This picture, to me, shows complete abandonment. This is a monk’s robe that was left in the trees of the killing fields. The killing field is a monument in Cambodia that memorializes victims of the Khmer Rouge regime that took place in 1975 through 1979. During this time, thousands of Buddhist monks were forced from their study in temples and were forced to abandon their ways.
“Massive damage was done to Cambodian Buddhism during the Khmer Rouge regime between 1975 and 1979. Buddhist monks were forcibly removed from the wats (Buddhist temples) and made to do manual work (as were many other parts of the population). Religion was forbidden and temples were damaged or destroyed. It’s estimated that as many as 50,000 monks died or were killed during this time” (https://pharecircus.org/monks-life-cambodia/)
When I saw this robe hanging in the trees, I knew I had to take a picture. After taking the picture, I heard God say, “You’re going to write a story about this.” I didn’t know what the story would look like, so today I have searched to find a story through this picture. The word God spoke to me was abandon. What does abandon mean? The definition of abandon is to “give up completely (a practice or course of action).”
First of all, monks choose to abandon the world when they become a monk. They go away to temples to study instead of engaging with the world like we all do. The orange robe hanging in the trees told me that there was a man somewhere that the robe belonged to, but he wasn’t wearing it. Through this picture, God told me that just like the monk abandoned the robe on the branch of the tree, I too can abandon the ways of the world and the comfort that I have found. Also, on the same tree that the robe was hanging on, there was a beautiful flower. And boy, this hit me hard. Although it is VERY hard to leave all of my comfort and everything I know and love, God has restoration and reconciliation on another branch of my life. He is NOT asking me to leave everything I know and love and I need to stop thinking that.

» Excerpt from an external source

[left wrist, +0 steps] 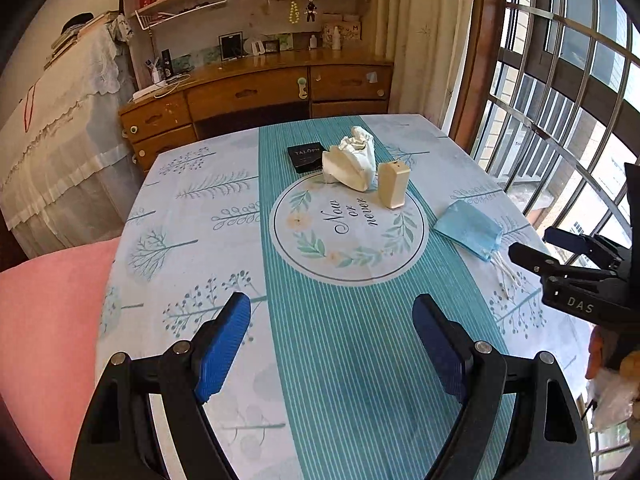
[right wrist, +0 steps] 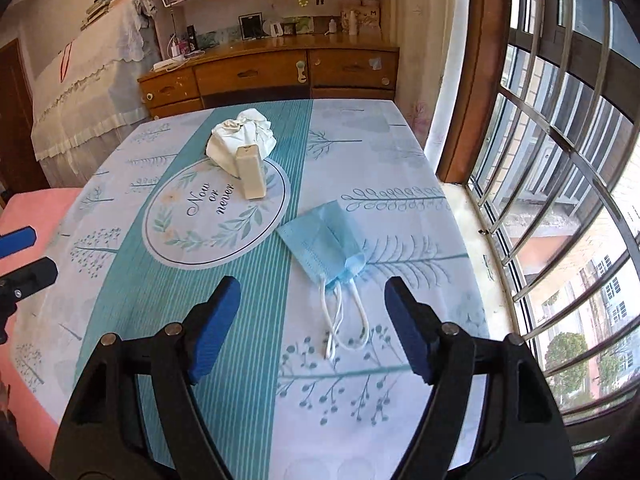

He is simply asking me to “abide in Him.”

God is telling me to live with abandon. Abandonment in this way is SO gorgeous and will produce so much fruit. When we choose to abandon everything we have to follow God, He will bring us out of what we experienced in order to bring us so much more. There is a song called “Live with Abandon” and the lyrics are,
Praisin’ my own name leaves me dry
A higher calling that I missed
I want my life to count, every breath
Give you all that I am
Every part of my heart Jesus
I place in your hands
I wanna live with abandon
It’s only your hands I hold onto
Note to myself:
Just wait, Gabby. Walk slow and don’t rush things in your relationship with God. He will work something in your life, you need only to be still and wait on His promise. You will be fruitful. You will be able to bring God to the center of your life in this coming year and will be able to keep Him there forever. God has only begun his work and He doesn’t expect you to get it done right away. Also, do not be fearful of the thought of abandonment. God is not asking you to get rid of everything you know back home. He simply wants to be at the center of your life and for that to happen, He needed to take you away from distractions for a little bit. Abide in the Lord, do not fear. He has you in the palm of His hands. You need only to draw near to Him and to be willing to give up things and trust Him. Right now, I am so scared of giving up my family back home and that is hindering me from really stepping into my relationship with Christ. I love my people too much and I don’t ever want to part from them. I need to know that God knows the desires of my heart and doesn’t want to hurt me. He ONLY wants me wholeheartedly. Lord, help me to come to you and work on making you the center of my life this year. Lord, help me to abandon things that I put before you and restore my life. Lord, bring reconciliation through my relationship with you. I love you and I am working on making you number 1. Thank you for grace and a process that doesn’t have a time limit. Thank you, Lord.